**YOUR INSTRUCTIONS:** Reproduce precisely the lines of the listing below, starting with the line that contains "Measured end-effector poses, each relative" and stopping after the line that contains "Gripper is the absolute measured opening"; include nothing else.

**DATASET:**
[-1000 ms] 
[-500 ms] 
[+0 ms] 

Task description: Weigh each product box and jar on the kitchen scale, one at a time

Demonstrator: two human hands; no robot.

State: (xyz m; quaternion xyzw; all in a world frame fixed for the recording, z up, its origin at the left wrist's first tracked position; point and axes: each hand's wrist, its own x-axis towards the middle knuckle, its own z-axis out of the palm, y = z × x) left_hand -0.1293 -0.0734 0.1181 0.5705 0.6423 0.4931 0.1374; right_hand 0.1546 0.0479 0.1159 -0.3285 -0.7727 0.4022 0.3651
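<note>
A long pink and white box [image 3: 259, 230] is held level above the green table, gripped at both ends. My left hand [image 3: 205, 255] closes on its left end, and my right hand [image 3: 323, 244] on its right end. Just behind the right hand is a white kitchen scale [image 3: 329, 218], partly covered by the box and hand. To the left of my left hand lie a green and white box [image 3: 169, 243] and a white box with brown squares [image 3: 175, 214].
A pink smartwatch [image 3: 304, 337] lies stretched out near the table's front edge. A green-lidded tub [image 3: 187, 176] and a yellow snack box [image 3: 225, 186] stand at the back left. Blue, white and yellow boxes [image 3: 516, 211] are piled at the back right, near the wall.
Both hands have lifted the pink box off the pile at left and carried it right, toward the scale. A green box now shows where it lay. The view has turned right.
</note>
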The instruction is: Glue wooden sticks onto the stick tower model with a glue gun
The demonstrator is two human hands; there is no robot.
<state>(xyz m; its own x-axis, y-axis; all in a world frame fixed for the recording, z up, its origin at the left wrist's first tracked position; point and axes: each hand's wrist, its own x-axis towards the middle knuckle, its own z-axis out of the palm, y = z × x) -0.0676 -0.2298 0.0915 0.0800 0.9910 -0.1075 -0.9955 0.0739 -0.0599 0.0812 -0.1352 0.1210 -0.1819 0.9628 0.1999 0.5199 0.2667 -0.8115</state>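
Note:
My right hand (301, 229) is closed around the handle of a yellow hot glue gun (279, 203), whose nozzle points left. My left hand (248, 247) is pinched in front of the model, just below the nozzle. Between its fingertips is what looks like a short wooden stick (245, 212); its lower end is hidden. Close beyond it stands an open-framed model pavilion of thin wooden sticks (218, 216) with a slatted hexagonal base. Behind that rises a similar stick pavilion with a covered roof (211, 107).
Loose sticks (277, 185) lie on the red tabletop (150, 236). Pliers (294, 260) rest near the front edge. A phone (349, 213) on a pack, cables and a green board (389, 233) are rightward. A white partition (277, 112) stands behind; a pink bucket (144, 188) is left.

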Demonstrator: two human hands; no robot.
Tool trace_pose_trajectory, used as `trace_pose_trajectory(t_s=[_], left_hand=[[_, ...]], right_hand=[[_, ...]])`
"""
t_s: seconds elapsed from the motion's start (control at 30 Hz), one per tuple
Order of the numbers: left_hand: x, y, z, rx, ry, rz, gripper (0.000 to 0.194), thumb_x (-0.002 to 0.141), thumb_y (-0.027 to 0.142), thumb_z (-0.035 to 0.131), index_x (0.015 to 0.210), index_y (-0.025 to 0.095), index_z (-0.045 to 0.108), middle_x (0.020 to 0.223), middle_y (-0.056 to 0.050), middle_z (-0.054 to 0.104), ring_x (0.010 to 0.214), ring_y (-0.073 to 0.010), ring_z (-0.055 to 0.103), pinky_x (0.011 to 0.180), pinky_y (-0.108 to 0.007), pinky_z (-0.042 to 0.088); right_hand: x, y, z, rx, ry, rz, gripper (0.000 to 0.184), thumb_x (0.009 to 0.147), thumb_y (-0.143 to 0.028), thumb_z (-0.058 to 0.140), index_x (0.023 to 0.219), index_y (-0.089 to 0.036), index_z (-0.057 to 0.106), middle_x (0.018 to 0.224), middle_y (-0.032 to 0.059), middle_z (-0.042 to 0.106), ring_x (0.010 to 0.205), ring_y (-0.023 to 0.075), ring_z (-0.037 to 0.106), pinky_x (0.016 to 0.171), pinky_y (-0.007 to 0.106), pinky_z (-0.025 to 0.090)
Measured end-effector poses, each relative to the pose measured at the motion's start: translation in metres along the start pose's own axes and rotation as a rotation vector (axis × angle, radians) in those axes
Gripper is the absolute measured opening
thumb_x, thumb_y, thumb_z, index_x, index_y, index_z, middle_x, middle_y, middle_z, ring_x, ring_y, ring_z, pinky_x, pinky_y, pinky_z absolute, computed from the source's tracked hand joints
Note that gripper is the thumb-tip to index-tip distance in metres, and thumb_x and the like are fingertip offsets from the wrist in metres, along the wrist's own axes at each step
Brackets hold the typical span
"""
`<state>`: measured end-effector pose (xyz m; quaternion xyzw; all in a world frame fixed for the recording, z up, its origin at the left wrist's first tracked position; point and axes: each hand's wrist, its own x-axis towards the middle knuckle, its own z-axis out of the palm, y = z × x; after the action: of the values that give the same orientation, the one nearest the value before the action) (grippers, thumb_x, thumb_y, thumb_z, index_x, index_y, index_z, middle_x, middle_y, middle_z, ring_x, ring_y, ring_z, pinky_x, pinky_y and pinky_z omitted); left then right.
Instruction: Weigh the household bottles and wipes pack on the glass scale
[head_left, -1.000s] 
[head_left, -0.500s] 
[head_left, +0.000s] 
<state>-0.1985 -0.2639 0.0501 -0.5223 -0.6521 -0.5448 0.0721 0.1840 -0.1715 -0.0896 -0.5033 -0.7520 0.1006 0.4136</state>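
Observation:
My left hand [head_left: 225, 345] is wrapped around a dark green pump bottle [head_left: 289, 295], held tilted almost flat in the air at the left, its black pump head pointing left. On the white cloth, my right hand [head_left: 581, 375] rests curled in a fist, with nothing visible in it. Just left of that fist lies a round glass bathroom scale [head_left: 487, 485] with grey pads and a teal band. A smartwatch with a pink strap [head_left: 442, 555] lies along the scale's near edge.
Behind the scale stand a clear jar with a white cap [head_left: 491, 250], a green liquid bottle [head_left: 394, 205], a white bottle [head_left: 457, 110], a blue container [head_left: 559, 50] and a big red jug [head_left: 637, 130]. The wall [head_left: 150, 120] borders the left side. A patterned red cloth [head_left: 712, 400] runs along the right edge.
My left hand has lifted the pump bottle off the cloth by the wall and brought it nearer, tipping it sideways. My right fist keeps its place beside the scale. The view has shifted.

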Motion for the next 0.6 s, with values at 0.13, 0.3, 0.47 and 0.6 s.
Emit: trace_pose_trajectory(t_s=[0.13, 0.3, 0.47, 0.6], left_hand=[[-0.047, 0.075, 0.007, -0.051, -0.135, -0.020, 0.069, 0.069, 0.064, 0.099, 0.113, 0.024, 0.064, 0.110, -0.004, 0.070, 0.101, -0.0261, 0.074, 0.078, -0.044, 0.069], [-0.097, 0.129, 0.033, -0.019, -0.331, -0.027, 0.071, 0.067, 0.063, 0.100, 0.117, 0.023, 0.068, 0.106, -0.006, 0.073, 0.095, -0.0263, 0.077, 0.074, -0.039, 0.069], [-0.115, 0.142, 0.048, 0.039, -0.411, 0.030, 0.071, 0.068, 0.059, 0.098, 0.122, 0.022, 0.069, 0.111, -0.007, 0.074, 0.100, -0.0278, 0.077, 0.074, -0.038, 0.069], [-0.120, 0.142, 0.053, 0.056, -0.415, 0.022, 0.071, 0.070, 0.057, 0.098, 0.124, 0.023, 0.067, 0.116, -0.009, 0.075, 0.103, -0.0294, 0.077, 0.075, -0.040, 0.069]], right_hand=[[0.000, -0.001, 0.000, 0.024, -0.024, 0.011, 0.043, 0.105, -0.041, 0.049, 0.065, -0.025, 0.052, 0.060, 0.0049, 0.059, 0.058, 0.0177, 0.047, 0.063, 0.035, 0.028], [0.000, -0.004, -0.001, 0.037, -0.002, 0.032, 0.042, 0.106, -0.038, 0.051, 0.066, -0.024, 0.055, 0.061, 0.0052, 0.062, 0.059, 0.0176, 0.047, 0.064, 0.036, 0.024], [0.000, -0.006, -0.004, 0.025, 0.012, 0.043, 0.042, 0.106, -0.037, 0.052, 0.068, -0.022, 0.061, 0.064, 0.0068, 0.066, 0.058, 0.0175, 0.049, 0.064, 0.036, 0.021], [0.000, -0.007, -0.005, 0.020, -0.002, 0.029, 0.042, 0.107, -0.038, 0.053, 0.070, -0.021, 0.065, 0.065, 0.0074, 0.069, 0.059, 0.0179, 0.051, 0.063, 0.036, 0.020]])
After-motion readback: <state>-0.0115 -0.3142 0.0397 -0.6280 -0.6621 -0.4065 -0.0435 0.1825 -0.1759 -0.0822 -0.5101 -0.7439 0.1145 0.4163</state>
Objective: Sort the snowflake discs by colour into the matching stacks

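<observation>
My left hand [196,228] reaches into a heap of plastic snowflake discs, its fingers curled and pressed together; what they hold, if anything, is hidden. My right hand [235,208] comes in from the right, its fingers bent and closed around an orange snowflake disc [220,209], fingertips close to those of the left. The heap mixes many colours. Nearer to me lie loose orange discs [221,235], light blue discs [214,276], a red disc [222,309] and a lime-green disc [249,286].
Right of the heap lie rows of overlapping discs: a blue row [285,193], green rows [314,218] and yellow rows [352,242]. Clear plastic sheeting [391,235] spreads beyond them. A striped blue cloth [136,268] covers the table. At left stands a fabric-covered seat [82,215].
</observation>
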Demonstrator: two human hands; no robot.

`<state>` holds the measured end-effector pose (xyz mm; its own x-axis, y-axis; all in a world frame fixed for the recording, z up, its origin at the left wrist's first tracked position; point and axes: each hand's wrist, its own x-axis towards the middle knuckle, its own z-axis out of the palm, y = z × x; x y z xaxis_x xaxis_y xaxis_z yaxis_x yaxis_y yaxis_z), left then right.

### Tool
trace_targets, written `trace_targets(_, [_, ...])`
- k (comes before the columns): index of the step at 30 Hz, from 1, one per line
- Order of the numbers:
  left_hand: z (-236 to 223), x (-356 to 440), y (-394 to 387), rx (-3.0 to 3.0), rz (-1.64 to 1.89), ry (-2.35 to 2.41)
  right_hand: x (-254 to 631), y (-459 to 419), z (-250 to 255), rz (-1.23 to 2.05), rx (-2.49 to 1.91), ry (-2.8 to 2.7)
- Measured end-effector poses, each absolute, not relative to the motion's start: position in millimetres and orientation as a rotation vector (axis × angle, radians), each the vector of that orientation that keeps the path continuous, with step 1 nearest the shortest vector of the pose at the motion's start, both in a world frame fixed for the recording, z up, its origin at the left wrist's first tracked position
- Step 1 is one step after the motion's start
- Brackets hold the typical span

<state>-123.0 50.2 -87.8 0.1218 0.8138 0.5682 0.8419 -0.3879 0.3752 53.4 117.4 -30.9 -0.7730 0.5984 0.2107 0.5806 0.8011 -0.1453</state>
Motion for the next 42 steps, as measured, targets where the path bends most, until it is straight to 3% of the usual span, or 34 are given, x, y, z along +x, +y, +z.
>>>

**SOLUTION TO THIS TASK:**
Measured end-effector poses, each relative to the pose measured at the motion's start: translation in metres along the start pose's own axes and rotation as a rotation vector (axis × angle, radians) in those axes
Gripper is the absolute measured opening

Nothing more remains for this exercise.